> Required work
What is needed is a copy of each line in the listing below that contains "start".
◇ ◇ ◇ ◇
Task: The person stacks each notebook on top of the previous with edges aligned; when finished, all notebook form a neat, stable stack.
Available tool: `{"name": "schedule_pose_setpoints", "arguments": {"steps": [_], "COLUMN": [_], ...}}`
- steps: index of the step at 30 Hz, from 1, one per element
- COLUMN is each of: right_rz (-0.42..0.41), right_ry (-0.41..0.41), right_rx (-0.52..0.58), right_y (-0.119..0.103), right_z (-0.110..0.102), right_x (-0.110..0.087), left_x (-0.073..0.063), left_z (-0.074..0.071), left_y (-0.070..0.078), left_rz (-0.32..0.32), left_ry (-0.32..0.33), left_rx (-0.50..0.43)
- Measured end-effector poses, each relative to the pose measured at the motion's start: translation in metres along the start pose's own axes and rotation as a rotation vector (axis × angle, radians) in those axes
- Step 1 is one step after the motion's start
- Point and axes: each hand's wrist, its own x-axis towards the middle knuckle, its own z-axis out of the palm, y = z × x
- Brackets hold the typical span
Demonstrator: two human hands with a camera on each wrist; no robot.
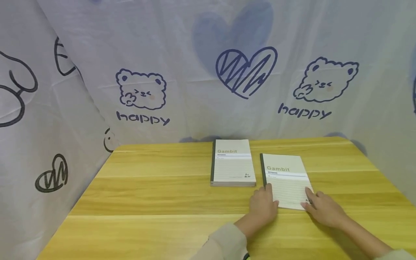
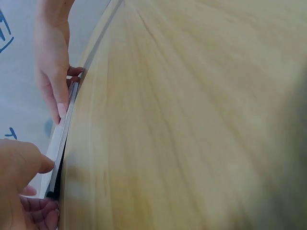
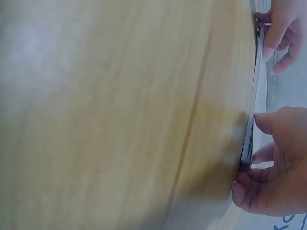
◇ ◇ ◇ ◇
> Worked solution
- Measured end-effector poses, each relative to the pose measured at the motion's start: translation in metres along the start pose's own axes and rotation as a rotation vector (axis × angle, radians) in those axes
- Step 1 is one step after the motion's start

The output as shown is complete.